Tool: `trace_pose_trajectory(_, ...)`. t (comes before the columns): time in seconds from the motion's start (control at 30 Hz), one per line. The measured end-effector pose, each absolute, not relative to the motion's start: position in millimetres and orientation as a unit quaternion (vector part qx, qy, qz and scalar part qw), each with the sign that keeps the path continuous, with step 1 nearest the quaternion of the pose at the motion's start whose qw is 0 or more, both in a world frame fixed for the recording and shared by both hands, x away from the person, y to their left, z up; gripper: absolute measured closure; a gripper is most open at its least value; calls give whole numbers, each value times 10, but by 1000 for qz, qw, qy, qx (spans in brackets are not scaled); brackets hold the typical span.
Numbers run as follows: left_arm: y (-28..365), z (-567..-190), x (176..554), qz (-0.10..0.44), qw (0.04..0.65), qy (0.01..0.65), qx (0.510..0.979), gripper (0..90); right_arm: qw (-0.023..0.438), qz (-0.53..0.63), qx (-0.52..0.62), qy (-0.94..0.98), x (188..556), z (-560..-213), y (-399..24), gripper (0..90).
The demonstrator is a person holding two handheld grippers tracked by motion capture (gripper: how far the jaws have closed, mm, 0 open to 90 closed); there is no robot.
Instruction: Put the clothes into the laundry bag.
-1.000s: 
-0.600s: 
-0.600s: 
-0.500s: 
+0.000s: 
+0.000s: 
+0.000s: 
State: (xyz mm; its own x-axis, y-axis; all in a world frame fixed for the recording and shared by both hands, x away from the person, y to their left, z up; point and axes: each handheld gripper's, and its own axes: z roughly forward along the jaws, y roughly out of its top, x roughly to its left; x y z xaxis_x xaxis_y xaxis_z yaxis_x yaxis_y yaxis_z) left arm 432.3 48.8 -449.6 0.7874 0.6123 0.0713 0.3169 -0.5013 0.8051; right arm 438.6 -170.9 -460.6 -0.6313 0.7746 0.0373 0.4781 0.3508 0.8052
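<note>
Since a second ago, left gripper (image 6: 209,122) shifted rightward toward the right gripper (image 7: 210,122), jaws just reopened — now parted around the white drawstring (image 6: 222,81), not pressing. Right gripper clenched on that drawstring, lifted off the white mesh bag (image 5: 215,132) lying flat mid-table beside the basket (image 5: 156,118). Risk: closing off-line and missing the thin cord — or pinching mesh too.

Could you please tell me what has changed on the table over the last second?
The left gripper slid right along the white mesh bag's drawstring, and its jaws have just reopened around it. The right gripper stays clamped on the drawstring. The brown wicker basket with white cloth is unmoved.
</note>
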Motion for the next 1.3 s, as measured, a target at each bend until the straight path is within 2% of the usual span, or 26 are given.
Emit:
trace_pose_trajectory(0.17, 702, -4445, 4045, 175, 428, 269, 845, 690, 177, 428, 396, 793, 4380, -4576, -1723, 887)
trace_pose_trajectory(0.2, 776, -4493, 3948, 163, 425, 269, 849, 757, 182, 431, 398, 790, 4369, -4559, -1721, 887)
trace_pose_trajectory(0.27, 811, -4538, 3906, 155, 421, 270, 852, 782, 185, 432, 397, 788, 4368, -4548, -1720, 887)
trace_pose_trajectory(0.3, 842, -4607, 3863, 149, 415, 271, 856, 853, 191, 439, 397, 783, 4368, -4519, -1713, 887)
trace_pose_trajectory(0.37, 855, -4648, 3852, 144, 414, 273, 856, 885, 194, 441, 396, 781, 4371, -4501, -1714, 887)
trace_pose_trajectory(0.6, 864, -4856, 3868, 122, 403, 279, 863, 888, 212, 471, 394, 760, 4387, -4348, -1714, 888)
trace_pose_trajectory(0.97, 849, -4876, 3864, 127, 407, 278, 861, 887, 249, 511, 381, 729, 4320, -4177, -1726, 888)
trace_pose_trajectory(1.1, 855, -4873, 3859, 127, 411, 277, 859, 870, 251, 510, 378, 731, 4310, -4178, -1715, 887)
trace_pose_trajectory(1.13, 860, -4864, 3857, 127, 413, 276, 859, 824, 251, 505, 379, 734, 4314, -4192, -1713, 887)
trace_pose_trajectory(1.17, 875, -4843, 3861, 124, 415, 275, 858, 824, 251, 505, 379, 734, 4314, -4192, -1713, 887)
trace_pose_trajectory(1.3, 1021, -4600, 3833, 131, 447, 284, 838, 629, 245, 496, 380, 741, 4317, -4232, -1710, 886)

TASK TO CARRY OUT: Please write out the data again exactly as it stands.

RESPONSE:
Tool: `trace_pose_trajectory(_, ...)`. t (comes before the columns): time in seconds from the motion's start (control at 30 Hz), one per line. The measured end-effector pose, each absolute, not relative to the motion's start: position in millimetres and orientation as a unit quaternion (vector part qx, qy, qz and scalar part qw), each with the sign that keeps the path continuous, with step 1 nearest the quaternion of the pose at the motion's start whose qw is 0 or more, both in a world frame fixed for the recording and shared by both hands, x away from the person, y to their left, z up; gripper: absolute measured closure; a gripper is most open at its least value; calls give whole numbers, each value times 10, but by 1000 for qz, qw, qy, qx (spans in brackets are not scaled); brackets hold the typical span.
Numbers run as follows: left_arm: y (-28..365), z (-567..-190), x (176..554), qz (-0.10..0.44), qw (0.04..0.65), qy (0.01..0.65), qx (0.510..0.979), gripper (0..90); right_arm: qw (-0.023..0.438), qz (-0.53..0.63), qx (-0.52..0.62), qy (-0.94..0.98), x (188..556), z (-560..-213), y (-399..24), gripper (0..90).
The demonstrator is a person holding two handheld grippers tracked by motion capture (gripper: how far the jaws have closed, mm, 0 open to 90 closed); there is no robot.
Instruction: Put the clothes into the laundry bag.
-1.000s: 
-0.600s: 
-0.600s: 
-0.500s: 
+0.000s: 
+0.000s: 
+0.000s: 
State: (xyz mm; its own x-axis, y-axis; all in a world frame fixed for the recording and shared by both hands, x away from the person, y to their left, z up; point and axes: each handheld gripper's, and its own axes: z roughly forward along the jaws, y roughly out of its top, x roughly to its left; x y z xaxis_x xaxis_y xaxis_z yaxis_x yaxis_y yaxis_z) left arm 432.3 48.8 -449.6 0.7874 0.6123 0.0713 0.3169 -0.5013 0.8051; right arm 438.6 -170.9 -460.6 -0.6313 0.7746 0.0373 0.4781 0.3508 0.8052
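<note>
Since a second ago, left gripper (image 6: 209,122) shifted rightward toward the right gripper (image 7: 210,122), jaws just reopened — now parted around the white drawstring (image 6: 222,81), not pressing. Right gripper clenched on that drawstring, lifted off the white mesh bag (image 5: 215,132) lying flat mid-table beside the basket (image 5: 156,118). Risk: closing off-line and missing the thin cord — or pinching mesh too.

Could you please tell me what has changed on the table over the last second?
The left gripper slid right along the white mesh bag's drawstring, and its jaws have just reopened around it. The right gripper stays clamped on the drawstring. The brown wicker basket with white cloth is unmoved.
</note>
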Motion for the next 1.3 s, as measured, a target at each bend until the straight path is within 2% of the usual span, or 26 are given.
Emit:
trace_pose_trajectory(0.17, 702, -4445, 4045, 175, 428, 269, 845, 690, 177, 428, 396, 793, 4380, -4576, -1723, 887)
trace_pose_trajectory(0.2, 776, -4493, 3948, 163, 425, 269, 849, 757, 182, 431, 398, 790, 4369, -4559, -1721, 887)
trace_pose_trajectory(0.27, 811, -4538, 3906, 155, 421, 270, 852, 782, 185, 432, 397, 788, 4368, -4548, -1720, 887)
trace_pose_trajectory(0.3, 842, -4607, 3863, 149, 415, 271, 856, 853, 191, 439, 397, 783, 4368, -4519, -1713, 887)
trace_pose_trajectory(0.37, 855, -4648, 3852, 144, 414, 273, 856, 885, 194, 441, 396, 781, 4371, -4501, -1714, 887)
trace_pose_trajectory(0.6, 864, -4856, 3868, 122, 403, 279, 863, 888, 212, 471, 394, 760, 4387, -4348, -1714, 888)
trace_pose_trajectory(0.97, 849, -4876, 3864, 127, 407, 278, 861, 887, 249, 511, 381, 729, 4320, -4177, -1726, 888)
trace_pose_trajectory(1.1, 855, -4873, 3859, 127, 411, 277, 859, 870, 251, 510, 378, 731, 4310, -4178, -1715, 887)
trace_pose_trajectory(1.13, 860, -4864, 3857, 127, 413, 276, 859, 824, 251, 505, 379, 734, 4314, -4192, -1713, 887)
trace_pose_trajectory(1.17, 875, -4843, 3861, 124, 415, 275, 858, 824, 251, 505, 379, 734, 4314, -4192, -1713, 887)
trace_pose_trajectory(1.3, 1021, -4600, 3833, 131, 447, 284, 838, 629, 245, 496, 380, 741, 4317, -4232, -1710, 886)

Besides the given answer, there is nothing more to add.